The data:
-------
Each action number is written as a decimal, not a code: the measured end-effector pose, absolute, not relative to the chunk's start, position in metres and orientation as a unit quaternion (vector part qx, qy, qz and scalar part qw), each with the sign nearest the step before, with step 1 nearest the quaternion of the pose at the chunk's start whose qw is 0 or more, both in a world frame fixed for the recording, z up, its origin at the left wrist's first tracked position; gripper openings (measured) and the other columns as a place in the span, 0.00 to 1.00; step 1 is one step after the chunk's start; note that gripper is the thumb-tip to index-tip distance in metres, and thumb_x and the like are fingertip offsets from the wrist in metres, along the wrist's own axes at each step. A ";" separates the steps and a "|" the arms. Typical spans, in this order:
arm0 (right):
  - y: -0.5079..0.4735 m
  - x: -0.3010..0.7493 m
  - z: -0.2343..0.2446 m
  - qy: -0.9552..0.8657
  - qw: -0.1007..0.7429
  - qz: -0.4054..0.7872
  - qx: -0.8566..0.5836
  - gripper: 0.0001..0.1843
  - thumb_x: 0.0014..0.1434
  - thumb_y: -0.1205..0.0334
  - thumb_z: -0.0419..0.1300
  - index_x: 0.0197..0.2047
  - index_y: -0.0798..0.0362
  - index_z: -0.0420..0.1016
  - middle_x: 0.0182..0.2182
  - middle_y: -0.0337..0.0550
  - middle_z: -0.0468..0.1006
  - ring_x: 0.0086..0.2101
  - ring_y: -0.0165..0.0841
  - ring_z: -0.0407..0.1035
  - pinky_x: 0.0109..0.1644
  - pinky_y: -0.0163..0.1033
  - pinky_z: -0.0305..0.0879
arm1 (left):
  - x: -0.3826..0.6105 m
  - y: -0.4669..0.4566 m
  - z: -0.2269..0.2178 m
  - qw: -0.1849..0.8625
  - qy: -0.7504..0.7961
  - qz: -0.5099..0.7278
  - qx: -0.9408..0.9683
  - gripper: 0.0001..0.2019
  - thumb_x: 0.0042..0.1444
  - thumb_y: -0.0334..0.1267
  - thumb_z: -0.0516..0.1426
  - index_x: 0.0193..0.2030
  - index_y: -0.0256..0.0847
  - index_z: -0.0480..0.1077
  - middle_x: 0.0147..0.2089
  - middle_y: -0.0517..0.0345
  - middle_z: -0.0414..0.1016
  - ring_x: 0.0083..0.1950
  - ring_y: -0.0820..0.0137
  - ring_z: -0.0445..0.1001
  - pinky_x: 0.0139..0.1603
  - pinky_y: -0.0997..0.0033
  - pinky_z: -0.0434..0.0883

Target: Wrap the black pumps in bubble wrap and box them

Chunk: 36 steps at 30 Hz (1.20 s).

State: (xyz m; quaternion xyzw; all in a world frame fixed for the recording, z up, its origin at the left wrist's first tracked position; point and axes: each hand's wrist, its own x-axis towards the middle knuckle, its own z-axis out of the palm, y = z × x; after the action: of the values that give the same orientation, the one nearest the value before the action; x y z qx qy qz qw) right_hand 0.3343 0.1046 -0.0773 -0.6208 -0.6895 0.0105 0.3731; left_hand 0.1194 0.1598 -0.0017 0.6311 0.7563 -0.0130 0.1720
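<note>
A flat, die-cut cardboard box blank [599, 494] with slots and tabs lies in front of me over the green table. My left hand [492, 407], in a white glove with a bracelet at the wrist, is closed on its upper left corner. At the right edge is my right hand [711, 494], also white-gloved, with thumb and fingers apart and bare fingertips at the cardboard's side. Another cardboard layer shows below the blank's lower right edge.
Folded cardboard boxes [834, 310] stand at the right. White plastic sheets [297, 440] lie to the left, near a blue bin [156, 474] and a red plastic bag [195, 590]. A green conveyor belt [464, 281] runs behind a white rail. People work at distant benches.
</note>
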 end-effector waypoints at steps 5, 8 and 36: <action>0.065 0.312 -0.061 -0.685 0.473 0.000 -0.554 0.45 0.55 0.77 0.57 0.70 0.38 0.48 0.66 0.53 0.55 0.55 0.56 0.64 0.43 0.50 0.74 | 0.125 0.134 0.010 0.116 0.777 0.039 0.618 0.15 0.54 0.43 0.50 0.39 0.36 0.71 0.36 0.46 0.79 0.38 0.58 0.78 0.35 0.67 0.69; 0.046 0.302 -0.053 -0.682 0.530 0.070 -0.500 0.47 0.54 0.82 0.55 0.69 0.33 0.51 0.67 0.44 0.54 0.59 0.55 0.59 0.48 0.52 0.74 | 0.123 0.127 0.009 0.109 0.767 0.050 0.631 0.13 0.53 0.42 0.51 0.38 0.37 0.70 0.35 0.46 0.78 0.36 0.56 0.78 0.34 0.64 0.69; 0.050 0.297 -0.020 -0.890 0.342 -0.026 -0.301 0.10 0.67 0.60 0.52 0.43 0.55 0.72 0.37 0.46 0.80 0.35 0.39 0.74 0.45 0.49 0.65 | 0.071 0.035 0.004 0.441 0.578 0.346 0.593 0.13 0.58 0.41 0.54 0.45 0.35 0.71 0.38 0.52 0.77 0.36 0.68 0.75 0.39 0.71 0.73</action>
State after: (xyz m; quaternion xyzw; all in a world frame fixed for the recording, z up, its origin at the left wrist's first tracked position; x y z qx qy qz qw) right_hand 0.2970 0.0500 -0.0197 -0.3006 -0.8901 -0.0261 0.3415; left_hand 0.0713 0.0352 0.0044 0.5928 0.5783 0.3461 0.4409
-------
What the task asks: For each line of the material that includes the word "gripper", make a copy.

Task output:
Each action number is written as a decimal, not a code: the measured end-effector pose, absolute, not relative to the chunk's start, position in metres and orientation as a unit quaternion (vector part qx, qy, qz and scalar part qw), each with the sign nearest the step before, with step 1 nearest the quaternion of the pose at the chunk's start whose qw is 0 or more, both in a world frame fixed for the recording, z up, its origin at the left wrist's first tracked position; gripper openings (measured) and the other columns as a place in the span, 0.00 to 1.00; step 1 is one step after the chunk's start; note that gripper is the thumb-tip to index-tip distance in metres, and thumb_x and the like are fingertip offsets from the wrist in metres, along the wrist's own axes at each step. A ";" separates the steps and a "|" the arms. Typical spans, in this order:
  - gripper: 0.0001..0.1843
  - gripper: 0.0001..0.2019

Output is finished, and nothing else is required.